RELANCE. Jacqueline Gourault et Amélie de Montchalin, respectivement ministre de la Cohésion des territoires et secrétaire d'Etat aux Affaires européennes, ainsi que Renaud Muselier, président de Régions de France, ont amorcé les négociations avec la Commission européenne sur le déblocage des fonds communautaires pour la période 2021-2027. Avec un espoir de mobilisation pour répondre à la crise du coronavirus.

Les négociations sur les fonds européens pour la période 2021-2027 ont formellement débuté ce 20 mai : la ministre de la Cohésion des territoires et la secrétaire d'Etat aux Affaires européennes, Jacqueline Gourault et Amélie de Montchalin, ont présidé conjointement "le comité Etat-régions Interfonds" avec le président de Régions de France, Renaud Muselier. Objectif : convaincre la Commission européenne de mobiliser les fonds communautaires nécessaires pour répondre efficacement à la crise économique du coronavirus. Pour l'heure, plus de 500 millions d'euros ont d'ores-et-déjà été débloqués pour acquérir du matériel sanitaire (masques, respirateurs...) et pour soutenir le fonds de roulement dédié aux PME. "L'Etat a tout mis en œuvre auprès de la Commission européenne pour que ce type de soutien soit éligible et simplifié au plus vite et au plus grand nombre au regard de l'ampleur de la crise, que ce soit à travers les outils financiers existants que certaines des régions étaient en capacité de mobiliser rapidement, ou du prêt rebond que BPI France pouvait mettre à disposition en compatibilité avec le Feder [Fonds européen de développement régional]", a d'ailleurs assuré Jacqueline Gourault.

 

De l'ambition et de la simplification attendues de la part de la Commission européenne

 

Mais les responsables politiques français se positionnent surtout sur l'après-coronavirus et sur la nécessaire solidarité dont les Etats-membres du Vieux Continent vont devoir faire preuve pour surmonter les importantes conséquences de la crise économique et sociale.

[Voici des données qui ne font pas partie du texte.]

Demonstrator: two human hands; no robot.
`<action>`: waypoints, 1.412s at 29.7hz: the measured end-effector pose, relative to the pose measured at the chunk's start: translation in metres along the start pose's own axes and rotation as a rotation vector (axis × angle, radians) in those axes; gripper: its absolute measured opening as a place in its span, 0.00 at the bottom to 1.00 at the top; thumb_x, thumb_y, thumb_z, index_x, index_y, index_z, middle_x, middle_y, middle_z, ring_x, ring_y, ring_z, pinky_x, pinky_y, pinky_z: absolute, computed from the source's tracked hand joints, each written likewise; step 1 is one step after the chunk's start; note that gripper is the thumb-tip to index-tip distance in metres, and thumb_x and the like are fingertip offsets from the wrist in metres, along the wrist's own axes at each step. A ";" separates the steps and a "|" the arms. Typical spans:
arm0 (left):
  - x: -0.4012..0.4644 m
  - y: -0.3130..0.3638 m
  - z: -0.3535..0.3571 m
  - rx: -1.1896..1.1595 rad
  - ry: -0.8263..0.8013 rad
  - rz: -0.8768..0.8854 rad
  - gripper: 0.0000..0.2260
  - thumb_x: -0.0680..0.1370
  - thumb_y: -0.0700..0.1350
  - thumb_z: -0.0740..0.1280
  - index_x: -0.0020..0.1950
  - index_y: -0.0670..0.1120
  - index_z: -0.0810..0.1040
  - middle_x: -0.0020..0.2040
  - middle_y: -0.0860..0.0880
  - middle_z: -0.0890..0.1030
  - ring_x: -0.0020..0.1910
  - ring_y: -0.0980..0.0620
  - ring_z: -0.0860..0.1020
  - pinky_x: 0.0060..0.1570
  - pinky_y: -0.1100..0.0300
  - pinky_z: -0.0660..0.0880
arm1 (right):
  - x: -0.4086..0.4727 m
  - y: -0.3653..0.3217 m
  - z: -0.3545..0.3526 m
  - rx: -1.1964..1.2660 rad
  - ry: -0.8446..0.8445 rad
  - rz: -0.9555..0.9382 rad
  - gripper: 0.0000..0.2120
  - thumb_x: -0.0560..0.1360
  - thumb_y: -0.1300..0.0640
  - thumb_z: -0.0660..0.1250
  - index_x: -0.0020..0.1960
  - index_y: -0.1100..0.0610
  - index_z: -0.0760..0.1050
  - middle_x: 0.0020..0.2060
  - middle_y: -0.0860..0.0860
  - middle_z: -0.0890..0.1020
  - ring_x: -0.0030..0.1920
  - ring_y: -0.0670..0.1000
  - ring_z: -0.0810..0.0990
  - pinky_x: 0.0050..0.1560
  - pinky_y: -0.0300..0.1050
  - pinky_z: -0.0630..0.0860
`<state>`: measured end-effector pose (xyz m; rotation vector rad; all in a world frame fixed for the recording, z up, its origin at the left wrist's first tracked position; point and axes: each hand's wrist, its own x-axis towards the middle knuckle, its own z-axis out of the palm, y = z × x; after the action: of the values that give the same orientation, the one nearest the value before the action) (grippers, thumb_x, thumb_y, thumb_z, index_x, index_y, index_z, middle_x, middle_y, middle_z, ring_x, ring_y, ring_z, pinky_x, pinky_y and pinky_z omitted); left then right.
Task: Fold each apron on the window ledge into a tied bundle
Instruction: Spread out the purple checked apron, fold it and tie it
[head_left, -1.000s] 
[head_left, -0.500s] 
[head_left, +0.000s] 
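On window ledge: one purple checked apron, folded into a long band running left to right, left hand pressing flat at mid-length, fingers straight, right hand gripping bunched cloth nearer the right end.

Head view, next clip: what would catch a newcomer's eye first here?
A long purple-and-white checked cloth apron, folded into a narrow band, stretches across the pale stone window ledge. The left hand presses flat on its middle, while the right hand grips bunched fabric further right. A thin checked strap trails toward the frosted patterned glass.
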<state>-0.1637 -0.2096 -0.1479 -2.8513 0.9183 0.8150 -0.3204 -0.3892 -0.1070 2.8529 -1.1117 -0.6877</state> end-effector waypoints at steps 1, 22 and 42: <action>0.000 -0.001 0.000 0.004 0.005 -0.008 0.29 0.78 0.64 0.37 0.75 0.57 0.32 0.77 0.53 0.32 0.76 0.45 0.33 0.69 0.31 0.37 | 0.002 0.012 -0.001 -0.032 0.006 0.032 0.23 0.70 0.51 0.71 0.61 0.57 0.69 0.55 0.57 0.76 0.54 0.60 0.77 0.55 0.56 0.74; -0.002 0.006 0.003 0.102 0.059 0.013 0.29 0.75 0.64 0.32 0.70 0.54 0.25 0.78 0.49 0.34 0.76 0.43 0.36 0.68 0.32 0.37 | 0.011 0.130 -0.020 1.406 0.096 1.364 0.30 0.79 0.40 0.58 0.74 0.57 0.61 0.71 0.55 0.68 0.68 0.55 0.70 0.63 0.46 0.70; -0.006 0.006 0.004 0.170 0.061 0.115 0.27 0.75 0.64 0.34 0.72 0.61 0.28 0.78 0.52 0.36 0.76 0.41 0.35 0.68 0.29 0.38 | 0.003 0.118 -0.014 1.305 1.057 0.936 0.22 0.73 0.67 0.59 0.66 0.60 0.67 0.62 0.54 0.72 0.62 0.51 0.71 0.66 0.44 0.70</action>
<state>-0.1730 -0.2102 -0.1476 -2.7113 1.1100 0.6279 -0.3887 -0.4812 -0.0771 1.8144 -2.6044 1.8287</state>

A ce sujet, l'exécutif, et l'Elysée au premier plan, appellent à un "budget européen ambitieux", selon Amélie de Montchalin. Pour le Gouvernement, tous les secteurs d'activité doivent être en mesure de bénéficier des aides européennes, et la question des "relocalisations productives" va être mise sur la table des négociations avec l'idée de les faciliter, pour tenter de rattraper cette erreur stratégique sur laquelle la crise du Covid-19 a braqué les projecteurs. Des priorités ont été listées par l'exécutif et les collectivités territoriales : la mobilité durable, le très haut débit, les infrastructures de formation et de santé sont quelques exemples de points qu'il reste encore à négocier, alors que la Commission européenne a déjà donné son feu vert pour l'innovation, la transition écologique et énergétique ou encore le développement des territoires. Un communiqué ajoute en outre qu'une "proposition d'élargissement du fonds de transition juste a été discutée pour permettre une prise en compte élargie des enjeux de décarbonation dans l'industrie, en la concentrant sur les principales sources d'émissions au bénéfice des populations environnantes".

 

Ces discussions vont en fait prendre place parallèlement à la négociation des futurs contrats de plan Etat-régions, ou CPER, qui porteront eux aussi sur la période 2021-2027. De son côté, Renaud Muselier, le président de Régions de France, l'organisation qui rassemble les exécutifs régionaux de l'Hexagone, espère "la conclusion d'un accord politique élargi entre l'État et les régions avant l'été sur les grands axes et les modalités de mise en œuvre de ce plan". En attendant, élus locaux comme nationaux demandent également à ce que les procédures administratives d'attribution des fonds européens soient simplifiées pour les porteurs de projets, les règles communautaires actuelles étant présentées comme "exigeantes". "Il est en effet essentiel que la mise en œuvre des fonds soit rapide et efficace pour permettre une véritable relance européenne", insiste le communiqué.